> _Task instructions_: Take the lines below between the one holding "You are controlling" and the one holding "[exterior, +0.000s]", inclusive, and copy them exactly. Add nothing.

> _Provided material_:
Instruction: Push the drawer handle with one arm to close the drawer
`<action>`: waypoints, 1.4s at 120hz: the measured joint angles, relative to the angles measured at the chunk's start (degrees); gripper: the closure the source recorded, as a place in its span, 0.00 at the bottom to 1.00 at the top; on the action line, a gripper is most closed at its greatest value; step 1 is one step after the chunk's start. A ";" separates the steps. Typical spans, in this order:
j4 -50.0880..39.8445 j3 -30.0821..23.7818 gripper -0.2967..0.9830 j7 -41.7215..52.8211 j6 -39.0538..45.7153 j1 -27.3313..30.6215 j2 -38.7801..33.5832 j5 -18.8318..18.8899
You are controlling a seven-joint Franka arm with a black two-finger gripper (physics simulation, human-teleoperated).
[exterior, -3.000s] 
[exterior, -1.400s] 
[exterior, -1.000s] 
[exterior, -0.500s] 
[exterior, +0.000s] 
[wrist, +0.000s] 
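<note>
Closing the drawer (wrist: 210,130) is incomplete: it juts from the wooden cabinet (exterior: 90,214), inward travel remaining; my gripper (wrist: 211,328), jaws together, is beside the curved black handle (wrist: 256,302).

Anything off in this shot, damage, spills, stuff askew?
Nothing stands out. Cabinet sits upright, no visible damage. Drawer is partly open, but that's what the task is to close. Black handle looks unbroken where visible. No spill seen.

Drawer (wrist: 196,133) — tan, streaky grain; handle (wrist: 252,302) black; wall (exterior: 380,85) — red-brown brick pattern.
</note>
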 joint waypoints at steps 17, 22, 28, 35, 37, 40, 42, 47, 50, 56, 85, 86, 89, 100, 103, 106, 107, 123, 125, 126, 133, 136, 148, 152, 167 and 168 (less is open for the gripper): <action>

> _Completed task_:
You are controlling a seven-joint Franka arm with a black two-finger gripper (physics simulation, human-teleoperated).
[exterior, -3.000s] 
[exterior, -1.400s] 
[exterior, -1.000s] 
[exterior, -0.500s] 
[exterior, +0.000s] 

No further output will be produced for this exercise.